### PROMPT
Among the records below, find the line with "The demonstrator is" and the line with "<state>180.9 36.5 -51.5". Set down both and every line between, exactly and with no pictures, but nothing else.

[Collected data entries]
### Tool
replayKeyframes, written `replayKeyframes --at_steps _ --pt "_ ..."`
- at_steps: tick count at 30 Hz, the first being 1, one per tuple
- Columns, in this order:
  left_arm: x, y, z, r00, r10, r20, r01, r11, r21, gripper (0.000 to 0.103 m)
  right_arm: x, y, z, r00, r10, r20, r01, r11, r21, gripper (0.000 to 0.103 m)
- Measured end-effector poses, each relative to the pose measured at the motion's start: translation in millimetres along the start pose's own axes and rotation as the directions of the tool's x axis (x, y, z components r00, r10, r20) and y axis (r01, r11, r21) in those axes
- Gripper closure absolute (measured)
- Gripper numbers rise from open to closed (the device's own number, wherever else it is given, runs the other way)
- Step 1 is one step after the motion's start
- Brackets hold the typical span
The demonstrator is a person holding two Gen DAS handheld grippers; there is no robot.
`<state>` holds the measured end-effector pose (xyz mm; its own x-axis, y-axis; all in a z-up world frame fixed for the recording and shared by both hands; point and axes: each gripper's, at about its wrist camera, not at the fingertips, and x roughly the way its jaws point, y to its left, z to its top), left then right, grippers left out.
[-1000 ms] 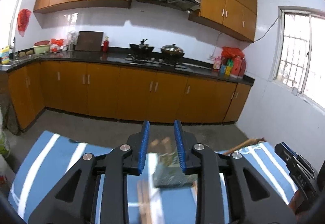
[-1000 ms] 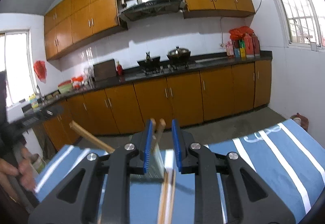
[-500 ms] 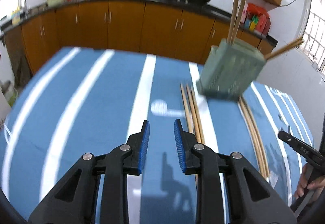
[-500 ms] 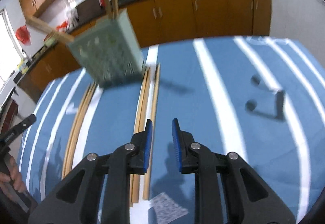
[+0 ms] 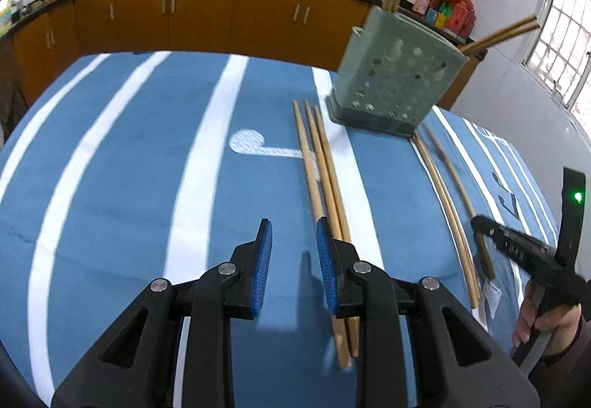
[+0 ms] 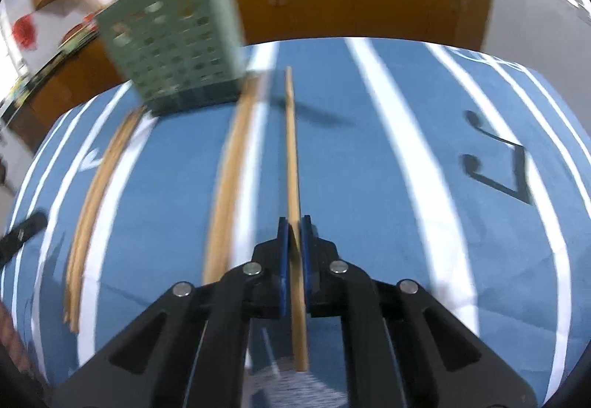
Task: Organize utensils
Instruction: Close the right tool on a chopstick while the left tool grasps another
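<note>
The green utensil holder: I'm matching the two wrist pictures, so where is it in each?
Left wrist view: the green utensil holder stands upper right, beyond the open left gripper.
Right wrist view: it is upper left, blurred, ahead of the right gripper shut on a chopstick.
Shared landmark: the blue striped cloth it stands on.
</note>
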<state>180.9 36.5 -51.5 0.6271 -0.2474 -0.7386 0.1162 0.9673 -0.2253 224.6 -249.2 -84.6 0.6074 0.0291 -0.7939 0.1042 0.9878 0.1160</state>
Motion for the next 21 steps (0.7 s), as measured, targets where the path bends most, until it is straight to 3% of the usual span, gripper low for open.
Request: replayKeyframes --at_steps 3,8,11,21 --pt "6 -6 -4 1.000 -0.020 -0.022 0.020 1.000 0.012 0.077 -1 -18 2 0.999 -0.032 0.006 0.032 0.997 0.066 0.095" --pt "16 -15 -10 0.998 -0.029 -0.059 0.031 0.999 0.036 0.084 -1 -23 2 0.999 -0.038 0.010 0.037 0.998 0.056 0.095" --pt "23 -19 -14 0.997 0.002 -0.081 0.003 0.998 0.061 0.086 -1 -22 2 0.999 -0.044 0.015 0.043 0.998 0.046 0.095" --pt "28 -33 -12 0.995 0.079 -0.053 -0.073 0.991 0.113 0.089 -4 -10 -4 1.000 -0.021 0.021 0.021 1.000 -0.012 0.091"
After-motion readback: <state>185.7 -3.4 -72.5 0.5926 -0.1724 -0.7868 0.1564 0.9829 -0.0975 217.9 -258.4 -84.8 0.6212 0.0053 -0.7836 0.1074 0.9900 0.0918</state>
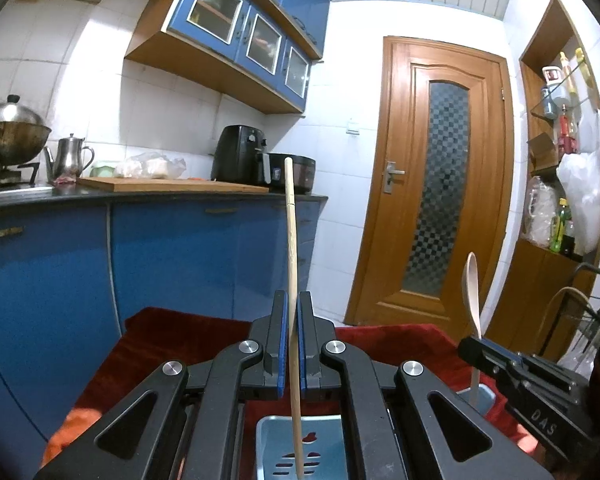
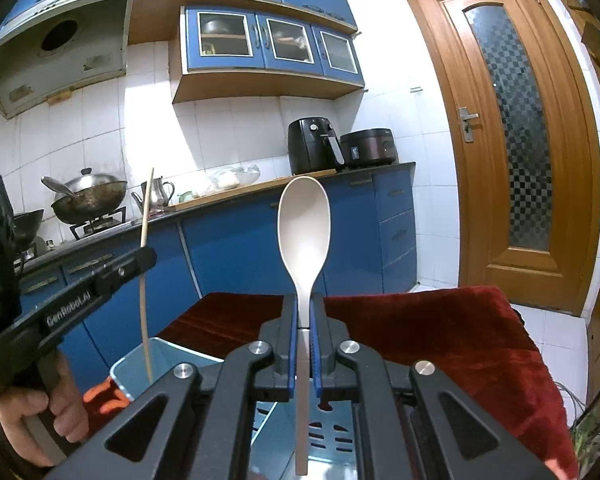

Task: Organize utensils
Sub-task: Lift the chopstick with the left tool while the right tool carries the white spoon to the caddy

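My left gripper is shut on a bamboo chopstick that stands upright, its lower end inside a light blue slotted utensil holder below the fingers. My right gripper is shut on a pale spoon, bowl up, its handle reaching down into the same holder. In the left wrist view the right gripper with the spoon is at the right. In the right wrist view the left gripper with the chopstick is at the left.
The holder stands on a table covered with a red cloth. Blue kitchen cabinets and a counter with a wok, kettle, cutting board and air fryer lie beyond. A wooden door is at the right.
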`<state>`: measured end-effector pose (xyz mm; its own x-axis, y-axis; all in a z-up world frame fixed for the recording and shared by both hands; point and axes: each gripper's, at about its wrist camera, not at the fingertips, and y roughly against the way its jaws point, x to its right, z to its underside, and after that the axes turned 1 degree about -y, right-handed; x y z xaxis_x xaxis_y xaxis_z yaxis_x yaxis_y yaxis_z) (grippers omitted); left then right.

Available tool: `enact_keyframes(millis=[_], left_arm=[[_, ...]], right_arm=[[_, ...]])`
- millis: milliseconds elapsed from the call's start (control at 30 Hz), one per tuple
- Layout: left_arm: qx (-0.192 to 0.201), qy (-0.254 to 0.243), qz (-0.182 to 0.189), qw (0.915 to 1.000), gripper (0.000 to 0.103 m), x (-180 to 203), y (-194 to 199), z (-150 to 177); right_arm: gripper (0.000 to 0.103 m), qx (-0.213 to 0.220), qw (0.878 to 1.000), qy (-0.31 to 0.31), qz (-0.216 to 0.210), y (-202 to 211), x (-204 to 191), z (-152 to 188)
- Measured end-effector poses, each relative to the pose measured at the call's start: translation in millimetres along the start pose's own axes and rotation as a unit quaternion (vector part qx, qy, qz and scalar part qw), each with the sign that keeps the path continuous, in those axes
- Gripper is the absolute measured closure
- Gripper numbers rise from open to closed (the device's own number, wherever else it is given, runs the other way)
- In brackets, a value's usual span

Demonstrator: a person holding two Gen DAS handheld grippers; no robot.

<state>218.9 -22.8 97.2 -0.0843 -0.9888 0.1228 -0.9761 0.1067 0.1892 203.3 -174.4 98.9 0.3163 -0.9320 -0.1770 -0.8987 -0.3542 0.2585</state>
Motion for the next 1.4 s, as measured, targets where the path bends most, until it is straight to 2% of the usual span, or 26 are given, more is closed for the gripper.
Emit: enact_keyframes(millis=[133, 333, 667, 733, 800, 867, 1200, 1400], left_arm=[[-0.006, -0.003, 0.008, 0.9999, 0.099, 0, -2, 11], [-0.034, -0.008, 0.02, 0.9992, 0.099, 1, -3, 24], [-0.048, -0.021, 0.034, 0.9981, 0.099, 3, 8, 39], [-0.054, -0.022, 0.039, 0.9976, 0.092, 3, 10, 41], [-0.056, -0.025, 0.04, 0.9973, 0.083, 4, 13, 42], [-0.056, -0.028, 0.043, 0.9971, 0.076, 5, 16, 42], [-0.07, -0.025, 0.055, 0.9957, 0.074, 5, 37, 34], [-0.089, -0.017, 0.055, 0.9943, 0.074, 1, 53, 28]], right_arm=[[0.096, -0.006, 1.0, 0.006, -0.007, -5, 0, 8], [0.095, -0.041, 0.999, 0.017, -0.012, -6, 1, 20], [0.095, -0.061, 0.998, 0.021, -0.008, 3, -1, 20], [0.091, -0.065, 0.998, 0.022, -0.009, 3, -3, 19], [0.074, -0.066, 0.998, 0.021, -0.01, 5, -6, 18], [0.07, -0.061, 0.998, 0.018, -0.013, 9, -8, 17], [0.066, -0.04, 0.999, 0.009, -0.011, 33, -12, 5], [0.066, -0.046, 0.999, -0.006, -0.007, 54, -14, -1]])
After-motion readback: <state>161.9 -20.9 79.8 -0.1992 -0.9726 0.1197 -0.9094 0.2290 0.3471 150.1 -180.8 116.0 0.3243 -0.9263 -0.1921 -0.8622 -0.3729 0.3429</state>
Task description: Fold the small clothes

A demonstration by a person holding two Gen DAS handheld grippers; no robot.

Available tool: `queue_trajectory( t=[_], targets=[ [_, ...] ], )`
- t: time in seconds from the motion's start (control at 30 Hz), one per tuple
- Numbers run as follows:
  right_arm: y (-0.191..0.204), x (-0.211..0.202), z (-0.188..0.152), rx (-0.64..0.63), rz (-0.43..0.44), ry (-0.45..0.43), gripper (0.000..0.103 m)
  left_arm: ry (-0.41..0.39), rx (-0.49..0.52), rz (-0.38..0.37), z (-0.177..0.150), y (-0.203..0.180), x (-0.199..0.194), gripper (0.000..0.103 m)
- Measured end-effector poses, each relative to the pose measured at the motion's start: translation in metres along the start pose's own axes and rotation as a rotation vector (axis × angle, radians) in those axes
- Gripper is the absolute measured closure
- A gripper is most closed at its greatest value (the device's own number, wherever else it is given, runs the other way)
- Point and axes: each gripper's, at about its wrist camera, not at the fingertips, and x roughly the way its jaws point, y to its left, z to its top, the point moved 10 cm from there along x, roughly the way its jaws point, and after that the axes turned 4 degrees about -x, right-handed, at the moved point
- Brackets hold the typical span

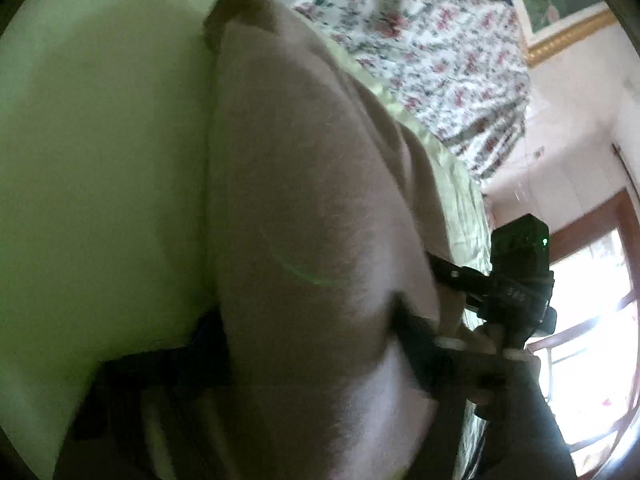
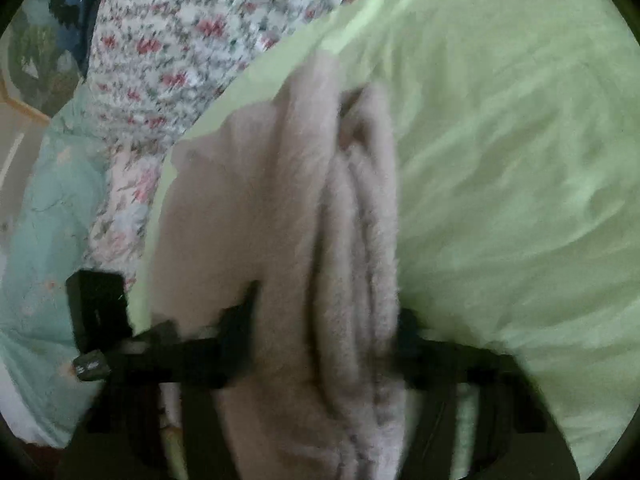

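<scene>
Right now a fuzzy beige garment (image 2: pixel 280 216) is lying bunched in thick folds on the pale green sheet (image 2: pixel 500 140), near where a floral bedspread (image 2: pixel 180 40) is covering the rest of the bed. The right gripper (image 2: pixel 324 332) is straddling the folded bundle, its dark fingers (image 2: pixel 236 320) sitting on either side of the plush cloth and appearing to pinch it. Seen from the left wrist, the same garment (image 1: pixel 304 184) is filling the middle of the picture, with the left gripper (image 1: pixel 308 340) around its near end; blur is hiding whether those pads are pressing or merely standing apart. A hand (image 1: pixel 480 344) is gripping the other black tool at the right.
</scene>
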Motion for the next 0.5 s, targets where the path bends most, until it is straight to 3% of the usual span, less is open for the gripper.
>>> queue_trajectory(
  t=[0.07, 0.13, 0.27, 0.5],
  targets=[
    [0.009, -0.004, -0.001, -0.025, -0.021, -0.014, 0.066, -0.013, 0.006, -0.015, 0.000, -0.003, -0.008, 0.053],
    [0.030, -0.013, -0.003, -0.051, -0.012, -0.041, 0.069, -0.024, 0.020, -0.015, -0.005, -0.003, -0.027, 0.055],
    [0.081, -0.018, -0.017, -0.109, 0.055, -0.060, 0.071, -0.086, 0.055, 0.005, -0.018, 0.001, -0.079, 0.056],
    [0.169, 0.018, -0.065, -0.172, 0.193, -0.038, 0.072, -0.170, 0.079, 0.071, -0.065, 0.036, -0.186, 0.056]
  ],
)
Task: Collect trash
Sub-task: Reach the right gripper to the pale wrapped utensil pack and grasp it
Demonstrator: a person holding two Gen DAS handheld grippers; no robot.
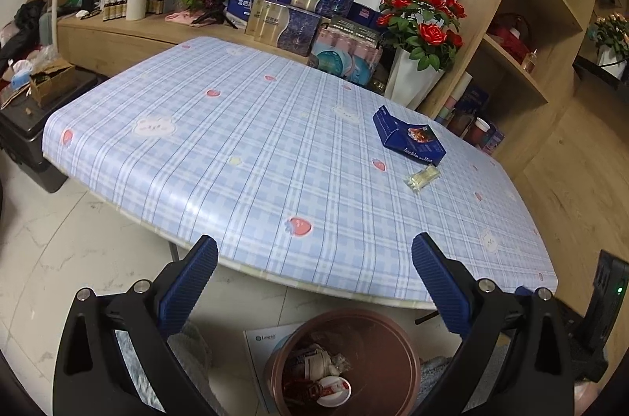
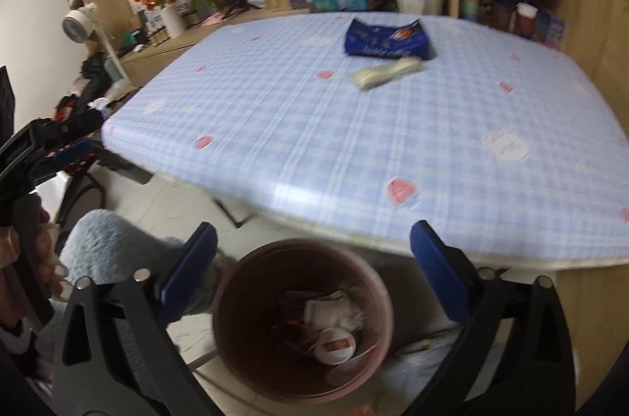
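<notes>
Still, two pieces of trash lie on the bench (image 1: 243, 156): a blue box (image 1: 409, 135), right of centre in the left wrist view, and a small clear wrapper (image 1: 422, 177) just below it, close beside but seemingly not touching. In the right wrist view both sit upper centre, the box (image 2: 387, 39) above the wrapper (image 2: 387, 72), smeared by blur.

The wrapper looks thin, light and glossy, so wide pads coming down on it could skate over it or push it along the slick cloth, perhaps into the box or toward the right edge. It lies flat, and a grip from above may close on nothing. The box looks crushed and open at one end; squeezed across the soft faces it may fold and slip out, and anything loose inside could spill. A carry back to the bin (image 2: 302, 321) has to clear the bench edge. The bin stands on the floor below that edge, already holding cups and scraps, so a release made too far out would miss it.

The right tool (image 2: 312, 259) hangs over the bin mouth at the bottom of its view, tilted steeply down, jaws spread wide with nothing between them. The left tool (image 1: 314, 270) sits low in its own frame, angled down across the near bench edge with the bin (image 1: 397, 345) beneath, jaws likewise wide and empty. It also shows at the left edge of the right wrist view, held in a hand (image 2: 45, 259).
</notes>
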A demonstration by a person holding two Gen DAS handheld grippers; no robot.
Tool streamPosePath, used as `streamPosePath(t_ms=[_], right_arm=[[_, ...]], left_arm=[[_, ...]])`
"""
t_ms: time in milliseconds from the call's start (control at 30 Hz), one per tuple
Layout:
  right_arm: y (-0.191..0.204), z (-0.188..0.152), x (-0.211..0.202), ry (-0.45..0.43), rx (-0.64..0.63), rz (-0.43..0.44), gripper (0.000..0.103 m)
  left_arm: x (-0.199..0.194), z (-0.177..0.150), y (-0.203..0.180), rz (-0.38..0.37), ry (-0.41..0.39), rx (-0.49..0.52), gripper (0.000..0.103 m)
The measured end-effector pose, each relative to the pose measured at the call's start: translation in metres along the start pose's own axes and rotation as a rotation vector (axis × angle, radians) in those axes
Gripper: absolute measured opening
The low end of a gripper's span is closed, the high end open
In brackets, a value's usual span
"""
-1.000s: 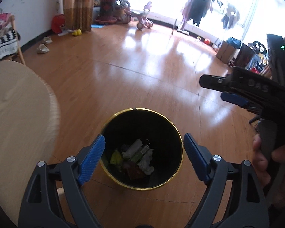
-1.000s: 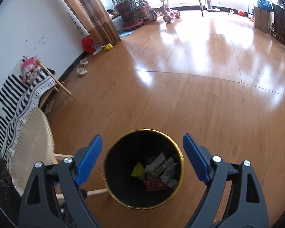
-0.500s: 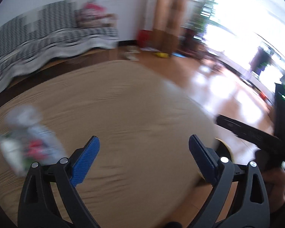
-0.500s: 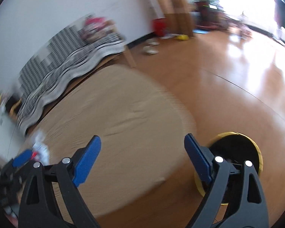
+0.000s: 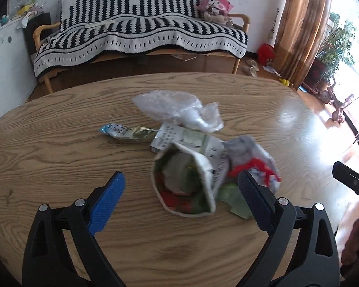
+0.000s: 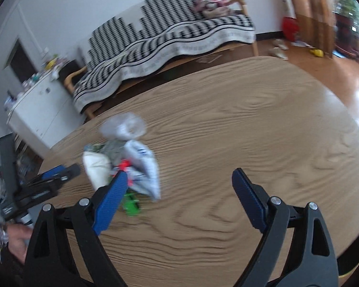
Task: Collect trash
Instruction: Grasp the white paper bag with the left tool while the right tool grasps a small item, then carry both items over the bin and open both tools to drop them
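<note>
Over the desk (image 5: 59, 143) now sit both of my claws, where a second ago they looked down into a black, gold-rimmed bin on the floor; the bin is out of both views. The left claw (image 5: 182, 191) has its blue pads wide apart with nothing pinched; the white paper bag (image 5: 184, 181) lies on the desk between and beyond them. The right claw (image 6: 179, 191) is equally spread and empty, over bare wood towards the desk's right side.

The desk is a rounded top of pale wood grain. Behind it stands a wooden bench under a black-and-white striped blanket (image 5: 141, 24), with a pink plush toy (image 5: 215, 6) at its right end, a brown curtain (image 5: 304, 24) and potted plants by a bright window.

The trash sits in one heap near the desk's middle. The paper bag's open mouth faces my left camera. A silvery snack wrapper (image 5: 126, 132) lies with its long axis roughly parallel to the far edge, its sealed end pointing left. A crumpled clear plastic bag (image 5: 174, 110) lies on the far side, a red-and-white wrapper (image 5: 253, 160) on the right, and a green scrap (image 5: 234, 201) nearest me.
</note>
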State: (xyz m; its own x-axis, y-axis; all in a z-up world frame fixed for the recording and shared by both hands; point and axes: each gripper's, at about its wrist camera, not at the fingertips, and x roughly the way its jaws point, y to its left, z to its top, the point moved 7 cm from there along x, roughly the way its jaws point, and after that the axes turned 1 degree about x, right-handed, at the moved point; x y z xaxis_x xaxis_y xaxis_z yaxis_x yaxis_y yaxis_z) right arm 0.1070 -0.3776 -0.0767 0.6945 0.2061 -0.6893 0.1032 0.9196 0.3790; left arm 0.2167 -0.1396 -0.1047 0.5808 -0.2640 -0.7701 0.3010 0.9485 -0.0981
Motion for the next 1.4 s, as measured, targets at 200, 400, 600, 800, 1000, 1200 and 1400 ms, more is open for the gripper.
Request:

### OUTPUT BELOW
The demonstrator is a person holding two Gen DAS handheld grippers; there is no robot.
`<state>` holds the measured end-effector pose (xyz mm; its own x-axis, y-axis; all in a z-up world frame fixed for the recording and shared by both hands; point and axes: each gripper's, at about its wrist camera, not at the fingertips, and x roughly the way its jaws point, y to its left, z to its top), left then right, grippers left out.
[-1000 ms] 
[-1000 ms] 
[-500 ms] 
[-500 ms] 
[+0 ms] 
[+0 ms] 
Task: Organize utensils
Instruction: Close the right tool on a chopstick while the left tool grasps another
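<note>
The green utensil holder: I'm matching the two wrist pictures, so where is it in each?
Left wrist view: the green utensil holder stands upper right, beyond the open left gripper.
Right wrist view: it is upper left, blurred, ahead of the right gripper shut on a chopstick.
Shared landmark: the blue striped cloth it stands on.
</note>
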<state>180.9 36.5 -51.5 0.6271 -0.2474 -0.7386 0.1162 0.9673 -0.2253 224.6 -249.2 -84.6 0.6074 0.0291 -0.7939 0.1042 0.9878 0.1160</state>

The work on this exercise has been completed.